Several small molecule multitargeted TKIs to VEGFRs have been tested in phase II studies. Sorafenib in combination with docetaxel and cisplatin in treatment naive patients with metastatic EGC demonstrated 41% partial response (PR), median PFS of 5.8 mo and median OS of 13.6 mo[46]. Sunitinib as a second-line single agent treatment for advanced EGC demonstrated a disease control rate (DCR) of 35%[47]. Further randomized trials are required to assess the benefit of these agents.
Ramucirumab, a monoclonal antibody directed against VEGFR-2, is currently being tested in the second-line setting of EGC in a randomized phase III study (NCT00917384) after a heavily pre-treated gastric cancer patient had prolonged response to the drug in the phase I dose finding study[48].
In pretreated EGC patients, single agent cetuximab has poor RR (5%)[49]. However, in previously untreated patients in combination with FU and oxaliplatin or irinotecan, an RR of 45%-65% was observed[50,51]. As a second line treatment, cetuximab combined with docetaxel resulted in 43% stable disease (SD)[52]. A randomized phase III trial (EXPAND) comparing capecitabine and cisplatin with or without cetuximab in advanced EGC is ongoing (NCT00678535). Most phase II clinical trials using EGFR TKIs as single agents in EGC have shown minimal efficacy. Erlotinib has a 10% RR in previously untreated patients[53]; gefitinib an 18% SD rate in previously treated patients[54] and lapatinib showed a 5% RR and 20% of patients had SD in untreated patients[55]. In the phase I trial of matuzumab in combination with epirubicin, cisplatin and capecitabine the DCR was 43%-57% which looked very promising[56]. The subsequent phase II trial failed to show a significant benefit[57].
Reported rates of over-expression and amplification of ERBB2/HER-2 in EGC varies widely due to sample sizes and methodological differences. The largest data set of advanced EGC samples had an HER-2 positivity rate of 22.9%[58]. Differences were found based on tumor location with higher HER-2 positivity in GEJ tumors compared to gastric tumors (33.2% vs 20.9%) as well as increased rates in intestinal versus diffuse/mixed cancers (32.2% vs 6.1%).
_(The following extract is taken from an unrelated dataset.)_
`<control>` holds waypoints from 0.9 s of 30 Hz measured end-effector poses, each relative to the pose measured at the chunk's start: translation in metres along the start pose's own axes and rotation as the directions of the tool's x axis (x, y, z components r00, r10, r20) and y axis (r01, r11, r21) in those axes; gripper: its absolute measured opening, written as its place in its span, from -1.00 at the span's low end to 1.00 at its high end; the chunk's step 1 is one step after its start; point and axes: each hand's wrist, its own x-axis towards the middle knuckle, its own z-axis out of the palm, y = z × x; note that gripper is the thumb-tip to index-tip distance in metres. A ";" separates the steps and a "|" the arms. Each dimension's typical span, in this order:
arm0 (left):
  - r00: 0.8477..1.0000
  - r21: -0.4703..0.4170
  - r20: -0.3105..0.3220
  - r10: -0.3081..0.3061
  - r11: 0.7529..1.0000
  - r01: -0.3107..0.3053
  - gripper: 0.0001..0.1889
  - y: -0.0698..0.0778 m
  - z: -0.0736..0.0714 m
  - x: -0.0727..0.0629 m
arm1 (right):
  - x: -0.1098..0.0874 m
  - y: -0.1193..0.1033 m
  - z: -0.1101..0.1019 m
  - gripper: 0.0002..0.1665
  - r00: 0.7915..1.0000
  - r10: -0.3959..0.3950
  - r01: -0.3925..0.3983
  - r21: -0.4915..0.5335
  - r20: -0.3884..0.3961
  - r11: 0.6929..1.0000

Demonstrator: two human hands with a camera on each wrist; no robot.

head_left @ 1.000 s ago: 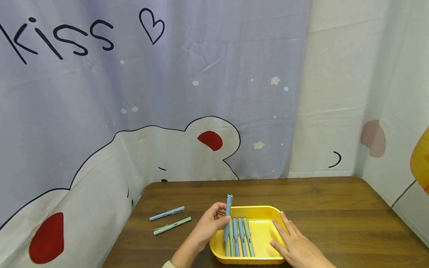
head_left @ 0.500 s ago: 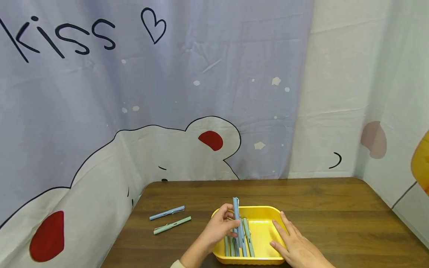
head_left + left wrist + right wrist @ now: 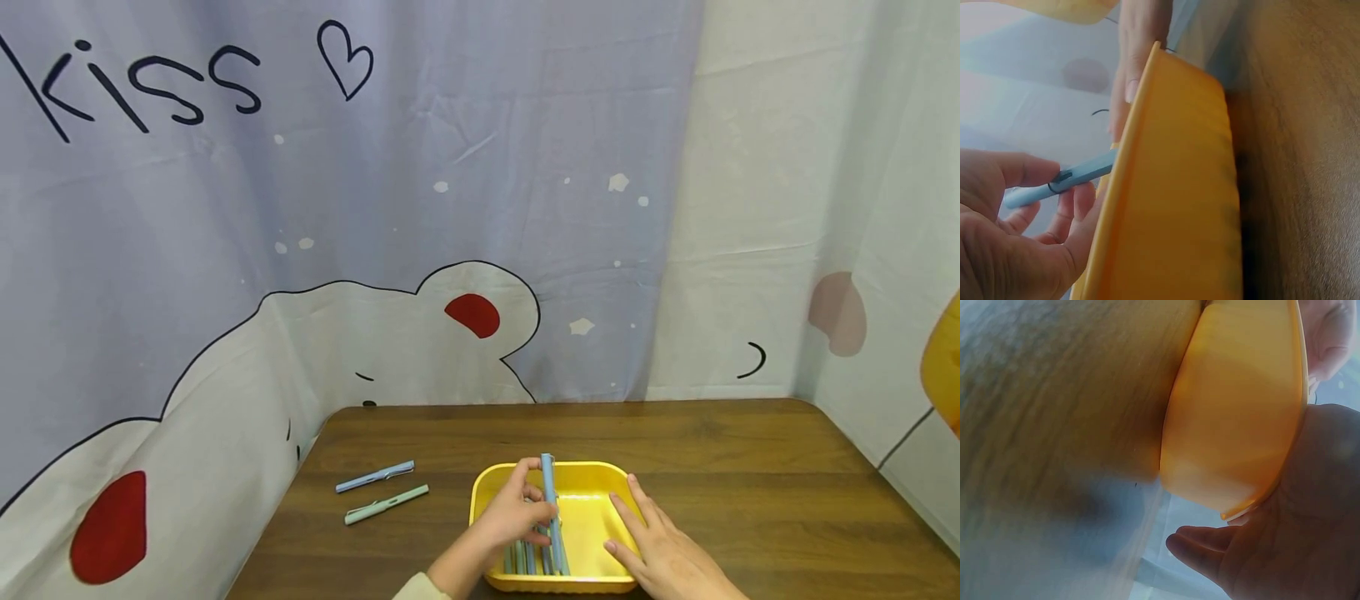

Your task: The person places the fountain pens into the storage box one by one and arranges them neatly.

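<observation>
My left hand pinches a light blue pen between thumb and fingers. The pen stands nearly upright over the yellow tray, its clip end up. In the left wrist view, the lower part of that pen goes behind the tray rim. Below the hand, several green and blue pens lie side by side at the tray's left, partly hidden by my fingers. With fingers spread, my right hand rests on the tray's right rim; in the right wrist view it lies against the tray's outer wall.
On the brown wooden table, left of the tray, lie a blue pen and a green pen, apart from each other. A printed curtain hangs behind the table and along its sides.
My left hand has moved right with the blue pen, across the row of pens in the tray, and the pen's top sits lower. My right hand has stayed on the rim.
</observation>
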 end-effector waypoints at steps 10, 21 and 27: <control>0.999 0.023 0.012 -0.050 0.998 0.050 -0.42 -0.002 0.020 0.008 | 0.001 0.002 0.000 -0.13 1.000 0.007 -0.007 0.047 0.014 0.999; 0.995 0.058 -0.017 -0.102 0.993 0.103 -0.47 -0.007 0.041 0.017 | -0.004 0.004 -0.005 -0.07 0.999 0.003 -0.002 0.030 -0.043 1.000; 0.991 0.064 -0.022 -0.129 0.989 0.130 -0.47 -0.008 0.048 0.021 | -0.002 0.006 -0.002 0.01 0.998 0.035 -0.035 0.008 -0.043 0.999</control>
A small phase II study in advanced EGC with HER -2 overexpression/amplification (n = 21) receiving trastuzumab in combination with cisplatin observed a RR of 35%and SD of 17%[59]. The first randomized controlled phase III study, ToGA, comparing combination chemotherapy with a fluoropyrimidine (5-FU or capecitabine) plus cisplatin with or without trastuzumab in HER2 positive ECG patients showed a statistically significant improvement in median OS with the addition of trastuzumab (13.5 mo vs 11.1 mo, P = 0.0048) and a 26% reduction in the risk of death[60]. Furthermore, the addition of trastuzumab improved PFS (6.7 mo vs 5.5 mo, P = 0.0002) and DCR (47.3% vs 34.5%, P = 0.0017). Safety profiles were similar in both groups, including cardiotoxicity. In a pre-planned analysis, patients with high immunohistochemistry (IHC) positivity for HER-2 had a trend for better survival; furthermore, those patients with HER-2 IHC2+/FISH + or IHC3+ had a longer survival (16 mo) with trastuzumab compared to chemotherapy alone (11.8 mo).
Lapatinib, an oral TKI, which targets EGFR1 and 2 (HER-2), is currently being tested in a phase III study, LOGiC (NCT00680901). Patients with HER2 amplified EGC will receive capecitabine and oxaliplatin with lapatinib or placebo with the primary endpoint being PFS.
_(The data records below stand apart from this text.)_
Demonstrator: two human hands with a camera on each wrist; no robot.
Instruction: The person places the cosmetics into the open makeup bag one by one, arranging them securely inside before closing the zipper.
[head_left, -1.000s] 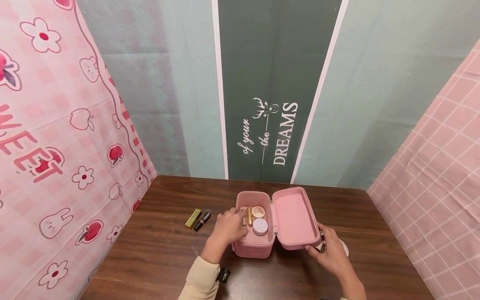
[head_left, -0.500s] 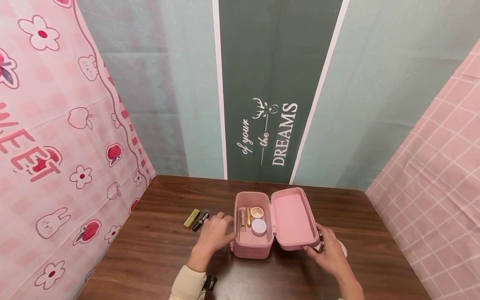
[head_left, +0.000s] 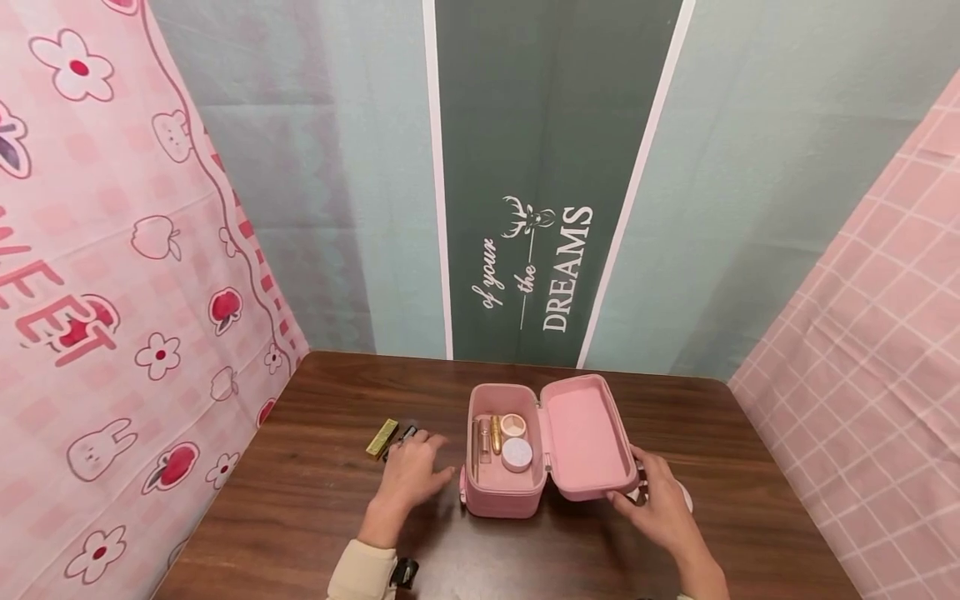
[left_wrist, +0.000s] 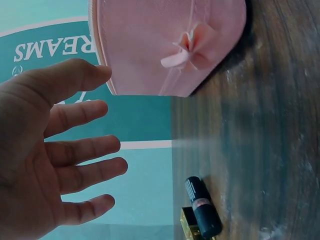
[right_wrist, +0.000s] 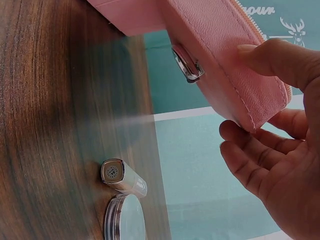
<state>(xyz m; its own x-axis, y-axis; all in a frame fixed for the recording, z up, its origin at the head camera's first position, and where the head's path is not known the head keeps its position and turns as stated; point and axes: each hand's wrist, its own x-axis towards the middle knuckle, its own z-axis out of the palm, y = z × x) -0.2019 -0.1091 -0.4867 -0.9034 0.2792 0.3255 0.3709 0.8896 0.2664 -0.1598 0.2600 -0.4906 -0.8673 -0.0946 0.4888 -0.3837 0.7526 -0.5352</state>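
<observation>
A pink makeup case (head_left: 504,503) stands on the table with its lid (head_left: 588,433) swung out to the right. My right hand (head_left: 660,500) grips the lid's edge, thumb on one side and fingers on the other, as the right wrist view shows. My left hand (head_left: 408,473), empty with fingers spread, is left of the case and over a black lipstick (left_wrist: 204,207), which it partly hides in the head view. Beside that lipstick lies a gold box (head_left: 382,438). Inside the case are a round white jar (head_left: 517,455), a round palette (head_left: 513,426), a gold tube (head_left: 496,435) and a pink tube (head_left: 485,438).
Behind my right hand, a square-ended tube (right_wrist: 122,177) and a round flat container (right_wrist: 131,220) lie on the wooden table (head_left: 322,517). Printed cloths (head_left: 375,250) hang around the table's back and sides.
My left hand has come out of the case and moved left to the black lipstick. The pink tube in the case is now uncovered. My right hand stays on the lid.
</observation>
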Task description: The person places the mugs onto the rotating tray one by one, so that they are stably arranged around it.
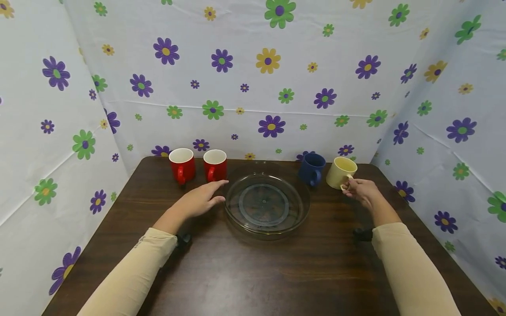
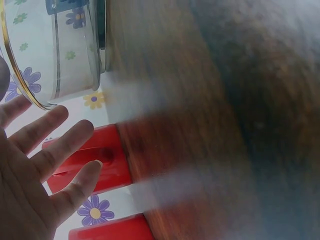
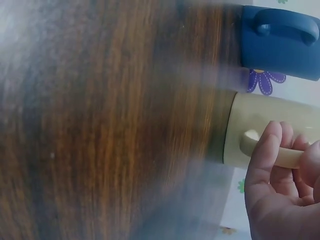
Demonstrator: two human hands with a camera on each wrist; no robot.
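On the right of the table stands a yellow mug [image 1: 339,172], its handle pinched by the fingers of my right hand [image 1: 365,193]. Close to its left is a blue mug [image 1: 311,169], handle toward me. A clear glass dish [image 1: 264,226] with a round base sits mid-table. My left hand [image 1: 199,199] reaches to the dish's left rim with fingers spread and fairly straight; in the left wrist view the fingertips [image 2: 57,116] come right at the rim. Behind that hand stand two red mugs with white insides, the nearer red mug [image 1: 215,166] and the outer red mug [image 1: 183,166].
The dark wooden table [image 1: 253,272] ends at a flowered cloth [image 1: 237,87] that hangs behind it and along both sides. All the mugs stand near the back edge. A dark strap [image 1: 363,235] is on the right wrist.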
Despite advances in the treatment of locally advanced or metastatic EGC, prognosis remains poor; novel treatment options and predictors of treatment response are needed. Trastuzumab in combination with cisplatin and a fluoropyrimidine, is the only targeted therapy to date to have modest but clinically significant improvement in OS compared to chemotherapy alone in patients with HER2 positive gastric cancer. Unfortunately, only about 20% of patients would be potential candidates for this treatment. Furthermore, it is not clear if this benefit would be observed if compared to proven triplet regimens.
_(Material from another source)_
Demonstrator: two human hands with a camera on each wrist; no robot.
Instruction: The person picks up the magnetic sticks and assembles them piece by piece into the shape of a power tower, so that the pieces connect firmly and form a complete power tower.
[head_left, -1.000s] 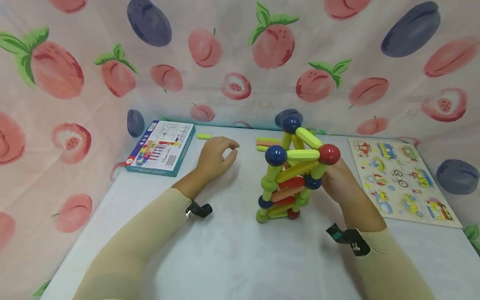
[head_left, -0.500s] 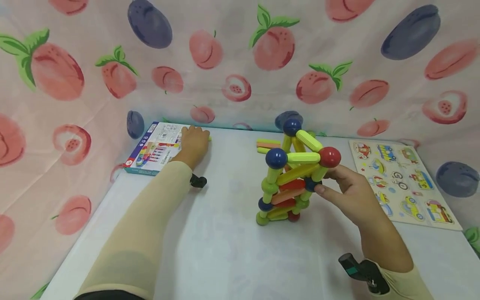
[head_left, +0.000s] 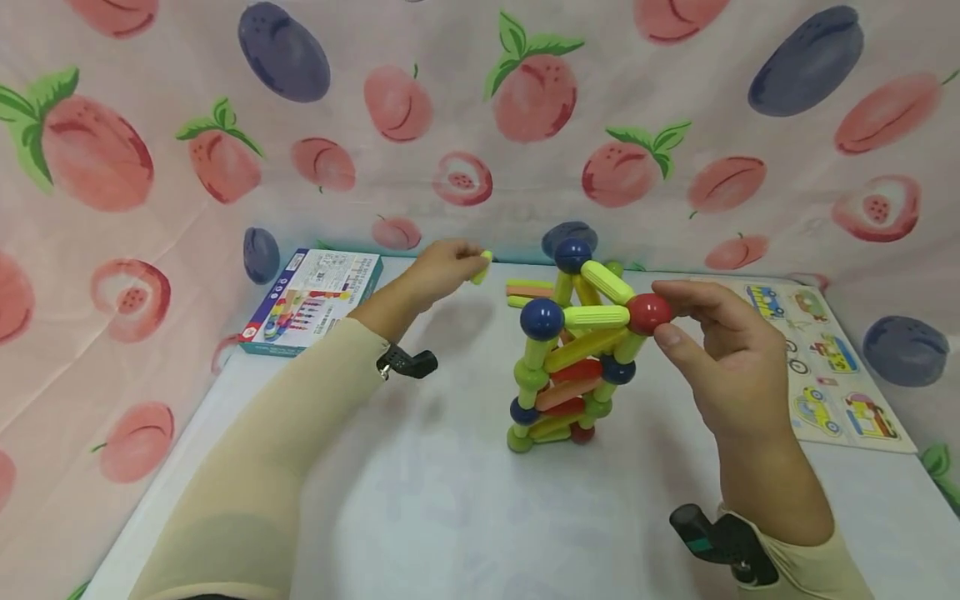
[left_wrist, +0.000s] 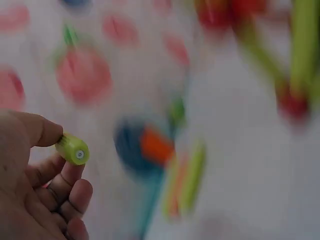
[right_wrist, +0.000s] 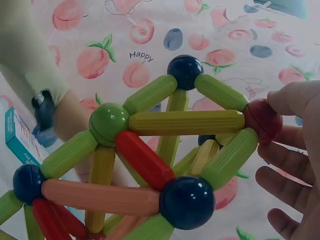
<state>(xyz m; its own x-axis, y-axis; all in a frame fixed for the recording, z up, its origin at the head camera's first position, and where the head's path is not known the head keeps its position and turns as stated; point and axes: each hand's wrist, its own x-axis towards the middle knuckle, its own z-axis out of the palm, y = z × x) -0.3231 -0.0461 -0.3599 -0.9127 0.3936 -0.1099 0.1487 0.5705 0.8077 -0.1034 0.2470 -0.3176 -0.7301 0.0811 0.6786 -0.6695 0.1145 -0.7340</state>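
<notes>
A tower of ribbed magnetic sticks and balls (head_left: 577, 346) stands upright right of centre, in green, yellow, red, orange and blue. My right hand (head_left: 738, 367) is at its upper right corner, thumb and fingers pinching the red ball (head_left: 649, 314). The right wrist view shows that red ball (right_wrist: 265, 121) joined to several sticks. Beyond and left of the tower, my left hand (head_left: 442, 271) pinches a short yellow-green magnetic stick (head_left: 483, 268) in the air. A pale metal dot shows on the end of this stick (left_wrist: 77, 153) in the left wrist view.
Several loose sticks (head_left: 528, 287) lie together behind the tower, near the back fabric. A flat printed box (head_left: 311, 300) lies at the back left. On the right is a picture board (head_left: 840, 375), partly behind my right hand. Fruit-patterned fabric (head_left: 465, 100) closes the back.
My left hand went to the loose stick beside the box, picked it up, and moved right with it. My right hand rose from the blue ball lower down to the red ball at the corner.
</notes>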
Hepatocellular carcinoma (HCC) is the third leading cause of death worldwide after lung and gastric cancers[61]. Although 5-year survival rates can exceed 70% with surgical management, < 30% of patients are eligible for surgery due to an advanced stage of disease at presentation. The treatment of advanced disease with cytotoxic chemotherapy has been disappointing with multiple studies failing to show an improvement in OS[62]. Several molecular pathways have been identified in the tumorigenesis of HCC including angiogenesis, the epidermal growth factor receptor pathway and the RAS/RAF/MAP kinase pathway[63].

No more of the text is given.